> [Aim of the task]
Which lines below contain the word "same"? Copy each of them.

> [The input]

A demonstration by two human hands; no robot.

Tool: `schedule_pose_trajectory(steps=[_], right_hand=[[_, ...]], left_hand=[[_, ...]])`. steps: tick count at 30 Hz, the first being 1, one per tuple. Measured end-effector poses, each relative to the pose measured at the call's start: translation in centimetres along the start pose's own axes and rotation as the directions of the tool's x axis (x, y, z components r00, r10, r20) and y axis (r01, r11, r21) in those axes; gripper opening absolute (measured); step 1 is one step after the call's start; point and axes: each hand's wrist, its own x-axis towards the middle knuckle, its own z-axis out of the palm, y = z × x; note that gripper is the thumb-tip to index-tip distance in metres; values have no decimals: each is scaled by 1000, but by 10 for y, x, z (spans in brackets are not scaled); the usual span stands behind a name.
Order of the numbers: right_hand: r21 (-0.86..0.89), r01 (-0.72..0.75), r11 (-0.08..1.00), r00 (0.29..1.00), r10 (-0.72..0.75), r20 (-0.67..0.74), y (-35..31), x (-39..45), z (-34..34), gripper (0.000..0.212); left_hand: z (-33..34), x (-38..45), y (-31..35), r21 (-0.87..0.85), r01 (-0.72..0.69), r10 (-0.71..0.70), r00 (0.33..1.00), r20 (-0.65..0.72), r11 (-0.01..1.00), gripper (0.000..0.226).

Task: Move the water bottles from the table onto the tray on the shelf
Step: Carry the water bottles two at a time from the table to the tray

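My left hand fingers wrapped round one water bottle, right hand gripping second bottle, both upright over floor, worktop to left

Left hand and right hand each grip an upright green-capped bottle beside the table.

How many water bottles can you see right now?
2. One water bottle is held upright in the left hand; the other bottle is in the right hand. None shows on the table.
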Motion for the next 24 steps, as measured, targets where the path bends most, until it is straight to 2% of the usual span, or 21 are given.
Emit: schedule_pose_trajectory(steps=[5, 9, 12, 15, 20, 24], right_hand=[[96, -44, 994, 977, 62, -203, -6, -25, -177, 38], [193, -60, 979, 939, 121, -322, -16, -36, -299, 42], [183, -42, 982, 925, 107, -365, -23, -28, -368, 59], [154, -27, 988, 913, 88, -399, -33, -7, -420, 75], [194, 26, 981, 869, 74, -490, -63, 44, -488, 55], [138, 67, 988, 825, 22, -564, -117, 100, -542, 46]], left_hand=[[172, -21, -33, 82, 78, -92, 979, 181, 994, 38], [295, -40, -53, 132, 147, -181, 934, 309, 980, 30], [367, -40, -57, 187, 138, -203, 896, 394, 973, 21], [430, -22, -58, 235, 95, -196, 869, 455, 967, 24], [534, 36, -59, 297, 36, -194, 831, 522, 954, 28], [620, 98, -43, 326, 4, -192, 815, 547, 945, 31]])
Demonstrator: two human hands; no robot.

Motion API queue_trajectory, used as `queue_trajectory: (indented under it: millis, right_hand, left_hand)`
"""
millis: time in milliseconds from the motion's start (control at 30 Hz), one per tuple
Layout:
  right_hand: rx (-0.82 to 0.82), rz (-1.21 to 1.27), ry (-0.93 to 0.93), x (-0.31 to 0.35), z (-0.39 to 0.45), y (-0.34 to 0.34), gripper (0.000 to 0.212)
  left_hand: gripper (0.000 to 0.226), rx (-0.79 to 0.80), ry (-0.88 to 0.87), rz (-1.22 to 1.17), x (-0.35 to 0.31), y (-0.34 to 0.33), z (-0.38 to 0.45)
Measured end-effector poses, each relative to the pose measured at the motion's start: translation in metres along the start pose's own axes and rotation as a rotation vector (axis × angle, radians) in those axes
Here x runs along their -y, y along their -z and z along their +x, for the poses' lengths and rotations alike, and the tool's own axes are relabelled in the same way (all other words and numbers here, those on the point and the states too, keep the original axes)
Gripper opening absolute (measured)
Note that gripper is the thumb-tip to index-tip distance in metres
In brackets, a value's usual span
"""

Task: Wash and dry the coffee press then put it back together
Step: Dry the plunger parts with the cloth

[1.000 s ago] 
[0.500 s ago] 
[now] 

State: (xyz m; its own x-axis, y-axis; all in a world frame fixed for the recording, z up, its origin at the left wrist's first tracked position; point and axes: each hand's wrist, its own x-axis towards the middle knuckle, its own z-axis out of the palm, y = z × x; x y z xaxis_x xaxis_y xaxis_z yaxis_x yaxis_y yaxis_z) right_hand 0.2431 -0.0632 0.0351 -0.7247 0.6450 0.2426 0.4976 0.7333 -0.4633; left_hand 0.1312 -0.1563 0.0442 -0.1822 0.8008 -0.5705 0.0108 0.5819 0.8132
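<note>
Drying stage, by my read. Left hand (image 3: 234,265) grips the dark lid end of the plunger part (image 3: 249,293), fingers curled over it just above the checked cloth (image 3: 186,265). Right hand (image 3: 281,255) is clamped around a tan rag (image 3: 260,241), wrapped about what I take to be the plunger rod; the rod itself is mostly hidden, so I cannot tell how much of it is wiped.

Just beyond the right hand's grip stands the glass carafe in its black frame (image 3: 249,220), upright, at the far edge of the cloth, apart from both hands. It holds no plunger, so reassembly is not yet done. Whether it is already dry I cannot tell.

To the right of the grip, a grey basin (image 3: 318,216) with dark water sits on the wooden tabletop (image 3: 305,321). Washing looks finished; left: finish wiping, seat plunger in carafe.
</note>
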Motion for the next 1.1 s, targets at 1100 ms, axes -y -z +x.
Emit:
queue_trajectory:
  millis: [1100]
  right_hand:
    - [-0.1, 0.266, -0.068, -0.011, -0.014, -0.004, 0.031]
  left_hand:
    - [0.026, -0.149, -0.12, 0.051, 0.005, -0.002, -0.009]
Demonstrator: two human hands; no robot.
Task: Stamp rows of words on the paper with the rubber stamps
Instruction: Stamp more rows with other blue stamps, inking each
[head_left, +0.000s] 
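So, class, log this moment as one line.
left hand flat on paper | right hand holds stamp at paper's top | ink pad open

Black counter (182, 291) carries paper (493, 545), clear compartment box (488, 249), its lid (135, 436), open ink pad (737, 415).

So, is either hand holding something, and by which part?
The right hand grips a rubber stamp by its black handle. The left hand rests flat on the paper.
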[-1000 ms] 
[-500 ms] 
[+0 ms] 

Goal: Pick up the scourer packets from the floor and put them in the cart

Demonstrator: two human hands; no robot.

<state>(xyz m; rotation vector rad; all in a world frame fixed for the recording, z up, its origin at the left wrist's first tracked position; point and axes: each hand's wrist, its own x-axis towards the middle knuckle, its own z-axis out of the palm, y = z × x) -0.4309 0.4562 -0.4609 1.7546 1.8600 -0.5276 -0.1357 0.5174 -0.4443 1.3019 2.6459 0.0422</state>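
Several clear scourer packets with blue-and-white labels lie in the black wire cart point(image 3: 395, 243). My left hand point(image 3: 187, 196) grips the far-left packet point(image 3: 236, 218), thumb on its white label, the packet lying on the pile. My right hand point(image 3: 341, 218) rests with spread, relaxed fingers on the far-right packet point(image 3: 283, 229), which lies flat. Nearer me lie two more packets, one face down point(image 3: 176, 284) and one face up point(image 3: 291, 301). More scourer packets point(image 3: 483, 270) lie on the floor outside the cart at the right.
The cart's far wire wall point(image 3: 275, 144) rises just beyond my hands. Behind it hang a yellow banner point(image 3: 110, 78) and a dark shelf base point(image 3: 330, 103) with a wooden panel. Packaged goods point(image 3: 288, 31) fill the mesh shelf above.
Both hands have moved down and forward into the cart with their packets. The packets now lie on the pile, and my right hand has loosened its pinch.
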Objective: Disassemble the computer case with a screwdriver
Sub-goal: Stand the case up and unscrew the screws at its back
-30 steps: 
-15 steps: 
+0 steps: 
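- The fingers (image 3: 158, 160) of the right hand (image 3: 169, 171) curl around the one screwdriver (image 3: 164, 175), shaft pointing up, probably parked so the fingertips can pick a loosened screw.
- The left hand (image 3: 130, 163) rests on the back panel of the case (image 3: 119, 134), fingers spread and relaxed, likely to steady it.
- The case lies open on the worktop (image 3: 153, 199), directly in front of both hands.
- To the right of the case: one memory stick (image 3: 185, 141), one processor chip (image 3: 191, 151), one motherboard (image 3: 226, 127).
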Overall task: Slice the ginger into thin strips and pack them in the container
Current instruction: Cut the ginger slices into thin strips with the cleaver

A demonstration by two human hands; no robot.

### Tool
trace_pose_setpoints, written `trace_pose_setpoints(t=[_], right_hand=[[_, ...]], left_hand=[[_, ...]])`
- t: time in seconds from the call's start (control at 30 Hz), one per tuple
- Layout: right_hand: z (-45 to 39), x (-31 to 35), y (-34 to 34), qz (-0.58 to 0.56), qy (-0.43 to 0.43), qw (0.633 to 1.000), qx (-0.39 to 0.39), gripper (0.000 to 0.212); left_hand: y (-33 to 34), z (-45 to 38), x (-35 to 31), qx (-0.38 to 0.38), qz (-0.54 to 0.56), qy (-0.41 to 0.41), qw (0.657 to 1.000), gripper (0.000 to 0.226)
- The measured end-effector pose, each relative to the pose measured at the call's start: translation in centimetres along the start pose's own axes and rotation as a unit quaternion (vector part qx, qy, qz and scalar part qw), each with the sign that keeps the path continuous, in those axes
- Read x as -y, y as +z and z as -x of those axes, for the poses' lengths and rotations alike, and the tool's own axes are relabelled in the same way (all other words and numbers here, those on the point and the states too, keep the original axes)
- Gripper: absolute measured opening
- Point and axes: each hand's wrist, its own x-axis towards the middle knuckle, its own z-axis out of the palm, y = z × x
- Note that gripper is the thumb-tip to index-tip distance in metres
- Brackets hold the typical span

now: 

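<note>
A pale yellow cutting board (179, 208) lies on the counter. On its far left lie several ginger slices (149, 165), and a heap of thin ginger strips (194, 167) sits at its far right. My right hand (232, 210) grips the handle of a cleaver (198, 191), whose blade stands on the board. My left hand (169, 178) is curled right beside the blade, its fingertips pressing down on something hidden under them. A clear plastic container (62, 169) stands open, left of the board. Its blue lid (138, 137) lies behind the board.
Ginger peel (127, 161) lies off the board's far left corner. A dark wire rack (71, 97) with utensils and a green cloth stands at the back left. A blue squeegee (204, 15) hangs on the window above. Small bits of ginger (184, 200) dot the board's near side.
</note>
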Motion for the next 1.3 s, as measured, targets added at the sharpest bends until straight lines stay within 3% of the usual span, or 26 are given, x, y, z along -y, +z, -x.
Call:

> [The answer]
Here x runs along their -y, y along their -z and z along their +x, for the poses' lengths and rotations alike, and the tool's own axes are relabelled in the same way (all other words and numbers here, those on the point and the states too, keep the original axes)
- Read x as -y, y as +z and z as -x of those axes, for the poses' lengths and rotations alike, and the tool's own axes are relabelled in the same way (all other words and numbers here, those on the point and the states too, keep the original axes)

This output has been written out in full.